I am using OSMnx to query the Overpass API. I've noticed that it has a fairly large default for minimum area size:
OVERPASS_MAX_QUERY_AREA_SIZE = 50*1000*50*1000
This value is used to subdivide "larger" polygons into chunks to submit to the Overpass API.
I'd like to understand why the area is so large. For example, the entirety of San Francisco (~50 sq miles) is "simplified" to a single query.
Key questions:
Is there any advantage to reducing query sizes submitted to the Overpass API?*
Is there any advantage to reducing the complexity of shapes/polygons being submitted to the Overpass API (that is, using rectangles with just 4 corner coordinates), versus more complex polygons?**
*Note: Example query that I would be running (looking for the ways that would constitute a walk network):
[out:json][timeout:180];(way["highway"]["area"!~"yes"]["highway"!~"cycleway|motor|proposed|construction|abandoned|platform|raceway"]["foot"!~"no"]["service"!~"private"]["access"!~"private"](37.778007,-122.445467,37.783454,-122.438958);>;);out;
**Note: This question is partially answered in this other post. That said, that question does not focus completely on the performance implications, and is not asked in the context of the variable area threshold used in OSMnx to subdivide "larger" geometries.
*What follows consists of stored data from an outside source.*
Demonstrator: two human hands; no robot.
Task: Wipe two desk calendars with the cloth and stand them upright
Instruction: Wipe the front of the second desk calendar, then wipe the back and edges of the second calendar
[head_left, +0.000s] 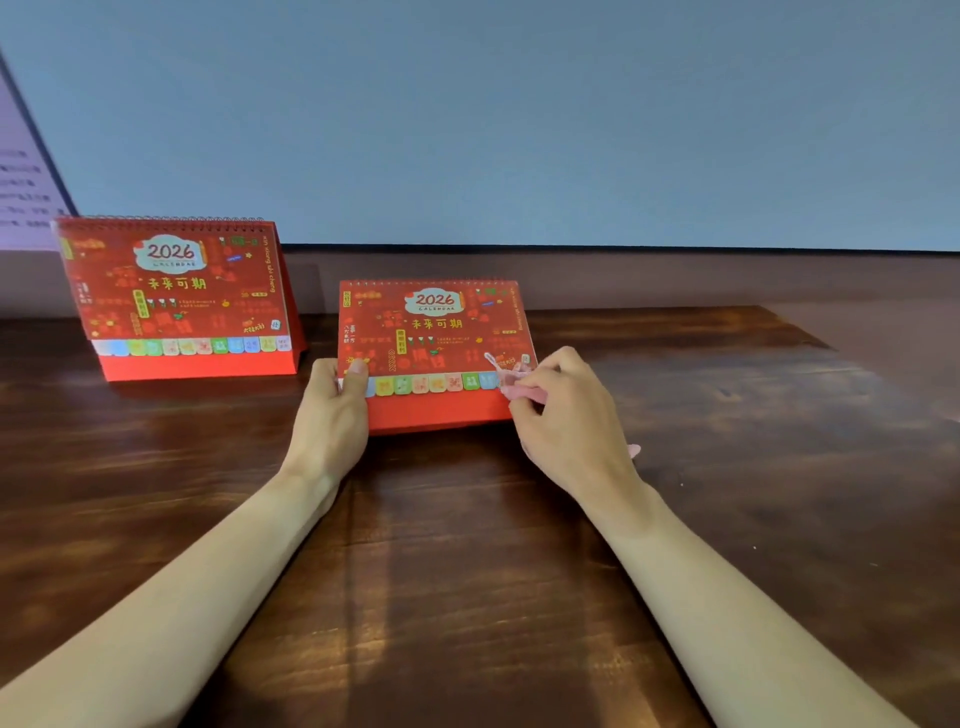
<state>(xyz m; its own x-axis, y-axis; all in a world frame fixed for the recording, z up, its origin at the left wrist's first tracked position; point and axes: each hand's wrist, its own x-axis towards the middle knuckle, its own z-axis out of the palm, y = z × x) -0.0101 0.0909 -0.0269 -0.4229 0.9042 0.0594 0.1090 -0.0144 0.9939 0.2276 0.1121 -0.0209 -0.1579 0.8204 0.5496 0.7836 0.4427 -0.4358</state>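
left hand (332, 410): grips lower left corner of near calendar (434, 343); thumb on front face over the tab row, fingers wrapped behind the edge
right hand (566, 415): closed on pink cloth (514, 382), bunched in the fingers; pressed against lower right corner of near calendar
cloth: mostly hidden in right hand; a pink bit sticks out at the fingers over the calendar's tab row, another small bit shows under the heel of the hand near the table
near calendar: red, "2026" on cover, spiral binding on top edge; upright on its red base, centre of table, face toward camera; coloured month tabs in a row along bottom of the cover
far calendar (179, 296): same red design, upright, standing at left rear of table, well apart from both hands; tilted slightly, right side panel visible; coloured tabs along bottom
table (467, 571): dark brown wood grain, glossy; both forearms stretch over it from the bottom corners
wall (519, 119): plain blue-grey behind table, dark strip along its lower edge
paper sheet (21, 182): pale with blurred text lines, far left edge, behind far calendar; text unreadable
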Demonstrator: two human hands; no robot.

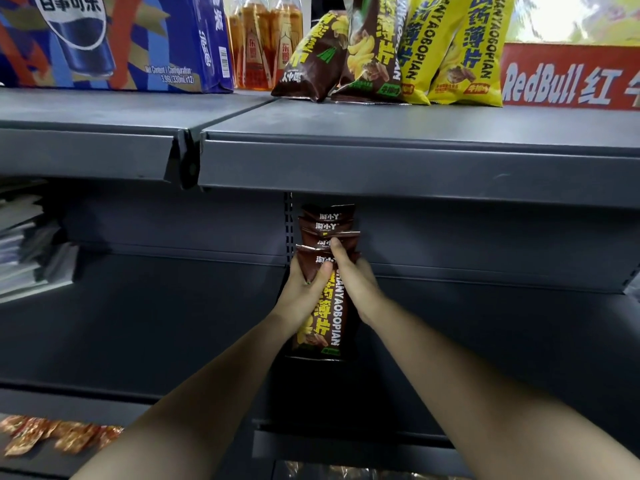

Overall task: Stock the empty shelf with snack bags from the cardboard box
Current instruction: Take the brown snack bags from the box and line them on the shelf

max_query_area_size appears to be some heuristic value someone came up after doing a number of test runs. From Overpass API side this figure has pretty much no meaning on its own.
It may be completely off for different kinds of queries or even in a different area than SF. As an example: for infrequent tags, it's usually better to go ahead with a rather large bounding box, rather than firing off a huge number of queries with tiny bounding boxes.
For some statement types, a large bounding box may cause significant longer processing time, though. In this case splitting up the area in smaller pieces may help. Some queries might even consume too much memory, which forces you to split your bounding box in smaller pieces.
As you didn't mention the kind of query you want to run, it's very difficult to provide some general advise. It's like asking for a best way to write SQL statements without providing any additional context.
Using bounding boxes instead of (poly:...) has performance advantages. If you can specify a bounding box, use the respective bounding box filter rather than providing 4 lat/lon pairs to the poly filter.